• [TASK DIRECTIONS]:
Line tally for "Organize": state how many lines of the entries include it, with no other text.

__________

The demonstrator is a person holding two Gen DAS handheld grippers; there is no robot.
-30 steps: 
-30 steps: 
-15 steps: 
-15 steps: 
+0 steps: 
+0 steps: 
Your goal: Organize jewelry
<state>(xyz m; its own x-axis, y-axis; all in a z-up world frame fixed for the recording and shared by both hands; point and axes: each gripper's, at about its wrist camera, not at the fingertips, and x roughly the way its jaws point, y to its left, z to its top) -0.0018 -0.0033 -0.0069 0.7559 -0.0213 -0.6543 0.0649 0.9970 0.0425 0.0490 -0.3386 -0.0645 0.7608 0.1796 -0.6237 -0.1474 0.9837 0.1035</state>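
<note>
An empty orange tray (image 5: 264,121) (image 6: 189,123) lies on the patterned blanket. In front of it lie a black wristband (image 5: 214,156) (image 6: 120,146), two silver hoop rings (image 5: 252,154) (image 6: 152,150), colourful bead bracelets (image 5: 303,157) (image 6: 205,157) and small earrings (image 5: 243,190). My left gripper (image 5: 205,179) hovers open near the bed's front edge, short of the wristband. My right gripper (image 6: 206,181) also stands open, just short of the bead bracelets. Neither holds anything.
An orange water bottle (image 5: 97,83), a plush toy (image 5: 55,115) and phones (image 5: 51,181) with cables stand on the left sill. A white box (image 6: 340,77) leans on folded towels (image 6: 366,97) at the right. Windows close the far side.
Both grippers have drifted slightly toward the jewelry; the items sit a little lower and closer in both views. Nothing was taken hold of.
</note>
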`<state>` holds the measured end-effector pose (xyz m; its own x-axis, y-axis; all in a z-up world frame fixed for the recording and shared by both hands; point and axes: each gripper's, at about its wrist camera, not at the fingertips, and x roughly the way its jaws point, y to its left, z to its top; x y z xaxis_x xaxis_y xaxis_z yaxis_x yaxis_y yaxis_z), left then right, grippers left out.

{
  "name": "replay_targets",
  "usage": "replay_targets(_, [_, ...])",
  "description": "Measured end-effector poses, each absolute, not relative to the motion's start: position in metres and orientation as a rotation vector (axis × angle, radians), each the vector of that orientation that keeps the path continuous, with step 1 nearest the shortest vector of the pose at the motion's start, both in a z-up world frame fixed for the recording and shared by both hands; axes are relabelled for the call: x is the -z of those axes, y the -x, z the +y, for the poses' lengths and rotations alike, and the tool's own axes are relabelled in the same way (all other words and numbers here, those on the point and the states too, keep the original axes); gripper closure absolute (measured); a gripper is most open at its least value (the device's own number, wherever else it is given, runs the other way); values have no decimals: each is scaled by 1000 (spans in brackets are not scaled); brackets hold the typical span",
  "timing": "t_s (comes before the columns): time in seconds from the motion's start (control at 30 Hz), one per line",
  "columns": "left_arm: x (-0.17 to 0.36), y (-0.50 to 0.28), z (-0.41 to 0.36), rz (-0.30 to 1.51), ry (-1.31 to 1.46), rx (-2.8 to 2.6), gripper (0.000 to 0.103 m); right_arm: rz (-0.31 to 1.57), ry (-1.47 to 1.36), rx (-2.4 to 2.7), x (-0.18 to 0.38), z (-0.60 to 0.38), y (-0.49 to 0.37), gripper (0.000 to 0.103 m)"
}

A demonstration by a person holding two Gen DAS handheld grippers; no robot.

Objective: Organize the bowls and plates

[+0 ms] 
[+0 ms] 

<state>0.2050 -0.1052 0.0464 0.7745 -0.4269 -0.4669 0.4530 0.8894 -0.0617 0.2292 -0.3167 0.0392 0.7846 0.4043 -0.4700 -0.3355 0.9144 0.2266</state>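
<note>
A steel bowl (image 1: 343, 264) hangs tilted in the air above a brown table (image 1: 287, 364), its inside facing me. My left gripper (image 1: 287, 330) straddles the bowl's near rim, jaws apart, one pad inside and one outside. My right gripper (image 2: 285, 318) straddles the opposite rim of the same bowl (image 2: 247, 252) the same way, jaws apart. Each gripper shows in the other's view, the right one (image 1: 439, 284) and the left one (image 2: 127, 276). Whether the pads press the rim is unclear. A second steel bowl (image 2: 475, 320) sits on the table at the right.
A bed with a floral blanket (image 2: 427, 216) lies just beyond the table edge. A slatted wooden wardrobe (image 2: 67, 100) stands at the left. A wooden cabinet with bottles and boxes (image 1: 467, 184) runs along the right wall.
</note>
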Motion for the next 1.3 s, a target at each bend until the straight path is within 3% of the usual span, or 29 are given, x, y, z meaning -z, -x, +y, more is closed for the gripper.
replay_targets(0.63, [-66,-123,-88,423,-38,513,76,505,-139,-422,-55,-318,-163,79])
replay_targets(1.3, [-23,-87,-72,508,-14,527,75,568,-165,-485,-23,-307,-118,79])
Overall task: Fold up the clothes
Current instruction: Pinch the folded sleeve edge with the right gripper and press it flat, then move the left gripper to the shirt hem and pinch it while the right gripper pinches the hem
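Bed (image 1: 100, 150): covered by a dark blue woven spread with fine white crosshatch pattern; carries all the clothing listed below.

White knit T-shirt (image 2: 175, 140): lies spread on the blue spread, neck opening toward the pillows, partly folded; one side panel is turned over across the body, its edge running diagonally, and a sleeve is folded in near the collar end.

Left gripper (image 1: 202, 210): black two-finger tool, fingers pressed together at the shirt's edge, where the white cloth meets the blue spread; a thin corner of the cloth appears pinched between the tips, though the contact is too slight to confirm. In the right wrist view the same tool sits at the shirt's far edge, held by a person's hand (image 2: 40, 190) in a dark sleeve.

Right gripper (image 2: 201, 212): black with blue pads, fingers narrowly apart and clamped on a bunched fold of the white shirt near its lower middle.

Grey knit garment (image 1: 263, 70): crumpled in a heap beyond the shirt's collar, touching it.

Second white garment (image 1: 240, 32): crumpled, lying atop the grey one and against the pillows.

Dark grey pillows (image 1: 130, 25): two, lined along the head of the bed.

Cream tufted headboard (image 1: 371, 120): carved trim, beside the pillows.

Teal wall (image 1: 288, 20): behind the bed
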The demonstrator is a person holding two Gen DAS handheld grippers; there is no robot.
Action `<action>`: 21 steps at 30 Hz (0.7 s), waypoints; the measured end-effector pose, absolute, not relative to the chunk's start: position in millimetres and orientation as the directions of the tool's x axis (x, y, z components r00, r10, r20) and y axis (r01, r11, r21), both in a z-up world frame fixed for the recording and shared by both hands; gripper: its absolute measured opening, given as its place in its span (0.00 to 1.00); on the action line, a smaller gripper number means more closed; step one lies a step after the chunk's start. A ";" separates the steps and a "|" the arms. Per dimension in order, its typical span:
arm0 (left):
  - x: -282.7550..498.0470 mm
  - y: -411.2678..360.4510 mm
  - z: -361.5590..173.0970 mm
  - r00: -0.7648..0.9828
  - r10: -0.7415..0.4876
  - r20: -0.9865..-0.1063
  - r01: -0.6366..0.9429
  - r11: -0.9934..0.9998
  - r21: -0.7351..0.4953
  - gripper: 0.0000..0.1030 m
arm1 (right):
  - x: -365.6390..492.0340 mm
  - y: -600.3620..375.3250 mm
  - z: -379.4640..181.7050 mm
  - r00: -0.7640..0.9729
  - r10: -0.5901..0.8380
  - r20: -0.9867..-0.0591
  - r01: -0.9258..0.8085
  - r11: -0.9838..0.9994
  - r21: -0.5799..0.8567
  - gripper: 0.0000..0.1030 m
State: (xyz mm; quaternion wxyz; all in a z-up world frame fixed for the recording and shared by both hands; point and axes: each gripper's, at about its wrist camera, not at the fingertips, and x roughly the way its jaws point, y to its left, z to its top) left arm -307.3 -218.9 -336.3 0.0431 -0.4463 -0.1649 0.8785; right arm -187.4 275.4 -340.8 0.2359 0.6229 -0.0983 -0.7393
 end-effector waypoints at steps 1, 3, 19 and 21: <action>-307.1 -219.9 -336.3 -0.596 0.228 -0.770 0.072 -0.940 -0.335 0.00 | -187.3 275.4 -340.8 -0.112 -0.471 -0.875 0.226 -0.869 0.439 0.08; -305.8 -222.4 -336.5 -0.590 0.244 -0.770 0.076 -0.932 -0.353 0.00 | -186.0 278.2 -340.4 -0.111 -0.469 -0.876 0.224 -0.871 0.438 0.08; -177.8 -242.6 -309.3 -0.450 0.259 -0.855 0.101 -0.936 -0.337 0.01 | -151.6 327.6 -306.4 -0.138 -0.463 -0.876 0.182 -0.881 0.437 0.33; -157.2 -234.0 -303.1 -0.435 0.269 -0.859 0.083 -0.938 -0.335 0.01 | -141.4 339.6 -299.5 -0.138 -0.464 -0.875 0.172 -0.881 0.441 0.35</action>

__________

• [OUTPUT OF THE EXERCISE]:
2